Posted in Linux, Xen, Computer System Administration, LWVS | Tags sysadmin, xen | no comments
Posted by Scott Laird
Wed, 10 Sep 2003 18:25:58 GMT
I try to be pragmatic, but sometimes I just can’t help it and try to pick up lost causes. I think the world would be a better place if computers were easier to maintain. Fortunately, I’m a server person, and the server side of things is actually a lot easier then the desktop side, at least for now.
Warning: most of my experience is with Linux and Solaris boxes in ISP-like settings, although I’ve done a fair bit of time in small non-computer-related businesses and software houses. I have no idea how much of this applies to Windows.
I’ve been thinking about server management for years. Sometimes, I’ve been paid for it, sometimes (like now), I’m paid for other things. I still can’t stop thinking about it, though. There has to be a better way to manage servers then we’re doing now. As I mentioned yesterday, I think I might have a solution for at least a few common cases.

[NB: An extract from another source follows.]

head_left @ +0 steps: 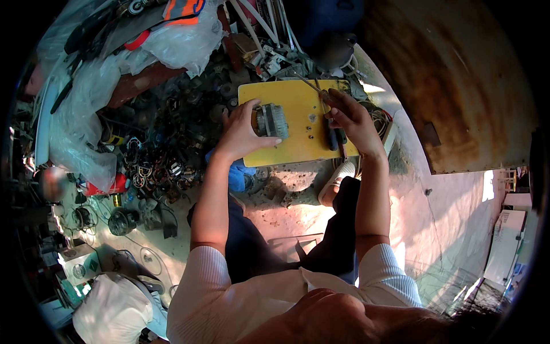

Traditionally, there are two models for server deployment. Either the heavyweight model (deploy a small number of servers and run lots of services on each) or the lightweight model (deploy a lot of servers, and run a small number of services on each). One of the problems is that, at least for small services, the heavyweight model seems cheaper. Why buy 10 servers that are going to sit 95% idle when you could buy 2 servers and have them be 75% idle? Or even one server that’ll only be 50% full. What happens pretty much every time is that a couple of the services start conflicting with each other somehow–one needs perl 5.6 for something, while another needs 5.8. Or they need two different versions of the JVM. Or one needs a critical security upgrade that ends up killing another service. So, you keep tweaking things, and you (barely) keep everything running, largely by avoiding making changes. Except, when you avoid making small changes, you inevitably miss little security fixes and little bug fixes, and you drift further and further from the mainline of whatever OS you’re running. So, inevitably, you reach the “server event horizon,” where things have grown so complex and unmanageable that the only thing you can do is buy 2-3 new computers to replace your one big system, and then slowly migrate services off of the old box onto the newer box. Except you end up with a lot of implicit assumptions lurking, assuming that DNS and DHCP are on the same server, or that Apache and Mysql are on the same box, and it takes forever to untangle them. Even once that’s done, you’ll find out that people have hard-coded server names into applications deployed all over the company, and you’ll end up spending 3 months untangling your one heavy-weight server that seemed like such a good way to save money at the time.
Conventional wisdom says that the way out of this problem is virtualization. Instead of buying 10 small computers, you buy one or two really big computers, and then partition them in software, and then install the software that you would have installed onto the little computers onto the partitions of the big computers. Lots of vendors love this model; IBM’s whole Linux-on-mainframes push is based on it. There are a couple problems with it as I see it, though. First, you’ll end up paying a ton of money for virtualization hardware or software–VMWare wants at least $2,500 per server for their PC-based virtualization code; pretty much everything else else is more expensive. Second, you’re still left with a bunch of small general-purpose servers that you need to manage individually, even if they do happen to physically reside within a single box. There are also reliability issues, but I’m going to ignore them for now; in my experience, even cheap PCs running Linux rarely crash, and when they do it’s usually a bad power supply, a bad hard drive, or bad RAM. Spending more money on hardware gives you multiple power supplies, better RAID, and more redundant memory. Plus buggy virtualization software, but we’ll come back to that, too.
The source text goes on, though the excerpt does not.